Quarta di copertina:
IL CAFFÈ È UN PUNTO FERMO NELLA VITA DI QAMAR: ESPRESSO E VIGOROSO COME LO BEVE LA MADRE, INGENTILITO DA UN GOCCIO DI LATTE COME PIACE AL SUO COMPAGNO, OPPURE FATTO BOLLIRE TRE VOLTE, AMARO E PROFUMATO DI CARDAMOMO, COME HA IMPARATO A BERLO IN GIORDANIA. DA SEMPRE QAMAR È IN EQUILIBRIO TRA DUE MONDI, MA LO HA SCOPERTO SOLO IL GIORNO DEL SUO QUATTORDICESIMO COMPLEANNO, QUANDO È DIVENTATA UFFICIALMENTE DONNA. SOTTRATTA A OGNI CONTATTO PROMISCUO, COSTRETTA A UNA IMPROVVISA SEPARAZIONE DAGLI AMICI, QAMAR DEVE CONFRONTARSI CON LE DIFFERENZE PROFONDE TRA LE DUE CULTURE DI CUI È FIGLIA. EPPURE, NELLE LUNGHE GIORNATE TRASCORSE CON LE DONNE DI FAMIGLIA, IMPARA A CURARE IL CORPO COME OGNI SPOSA DEVE SAPER FARE, A CUCINARE, A ESSERE SEDUCENTE E INSIEME MODESTA. ED È DURANTE QUESTE LUNGHE ORE AL FEMMINILE CHE VIENE INTRODOTTA ALL'ANTICO, AFFASCINANTE RITUALE DEL CAFFÈ: NONNA, ZIE, SORELLE, RIUNITE NEL SALOTTO SI SCAMBIANO CONFIDENZE E SI PREPARANO A CONOSCERE IL DESTINO. SOLO UNA, OGNI GIORNO, È LA PRESCELTA PER L'INTERPRETAZIONE DEI FONDI DA PARTE DI KHALTO SHERIN, CHE SA LEGGERE NEL SEDIMENTO I SEGRETI DEL CUORE E DEL FUTURO. ANNI DOPO, DI FRONTE AL DOLORE DI UNA MATERNITÀ MANCATA, QAMAR SENTIRÀ LA NECESSITÀ DI RECUPERARE LE PROPRIE RADICI E RIPENSARE ALLE PAROLE ASCOLTATE IL GIORNO LONTANO IN CUI LESSE LA PROPRIA VITA NEL SEDIMENTO. SCEGLIERE GLI INGREDIENTI DEL PROPRIO CAFFÈ, DECIDERNE AROMA E INTENSITÀ, SIGNIFICA CAPIRE CHE GUSTO VOGLIAMO DARE ALLE NOSTRE GIORNATE.

Bello, semplice e profondo. Questo libro racconta la storia di una ragazza nata e cresciuta a Milano, ma con radici profonde in Giordania, ad Amman, dove ha passato le più belle estati della sua infanzia e dove è diventata donna. Ma a un certo punto, per ragioni diverse, Qamar smette di andare in Giordania, non vi torna per anni lasciando molti conti in sospeso con la sua famiglia, ma soprattutto con se stessa. Il momento di recuperare le sue radici, di affrontare i fondi di caffè che non ha voluto leggere tanti anni prima, arriva in occasione di un dolore recente, una maternità mancata, che la sconvolge al punto di dubitare di se stessa e di chi le sta intorno, mettendo a rischio anche i pochi rapporti certi che le restano.
Qamar dovrà capire che conciliare i suoi due mondi tanto diversi è possibile, ma per farlo dovrà prima ritrovare se stessa, chiudere le ferite aperte e creando un immaginario ponte tra Milano ed Amman, tra il caffè intenso e ricco della madre e quello arabo, profumato al cardamomo del padre e delle donne giordane, tra l'amore di oggi e quello di ieri.

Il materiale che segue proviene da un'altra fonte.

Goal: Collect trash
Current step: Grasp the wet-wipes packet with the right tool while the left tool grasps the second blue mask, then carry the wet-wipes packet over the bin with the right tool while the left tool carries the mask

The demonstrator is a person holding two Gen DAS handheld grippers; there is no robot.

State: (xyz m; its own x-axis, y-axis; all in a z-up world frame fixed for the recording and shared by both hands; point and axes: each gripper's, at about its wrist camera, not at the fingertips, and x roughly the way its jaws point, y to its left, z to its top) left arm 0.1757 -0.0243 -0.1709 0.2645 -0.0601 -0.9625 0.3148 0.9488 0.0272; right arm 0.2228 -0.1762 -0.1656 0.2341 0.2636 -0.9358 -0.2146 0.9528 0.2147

Un romanzo intenso e delicato insieme, che analizza con pathos crescente il percorso di vita e le sensazioni della protagonista. Nonostante abbia molto a che fare con i sentimenti e i ricordi, questo non è un libro melenso e sdolcinato. Mi è piaciuto moltissimo e ve lo consiglio.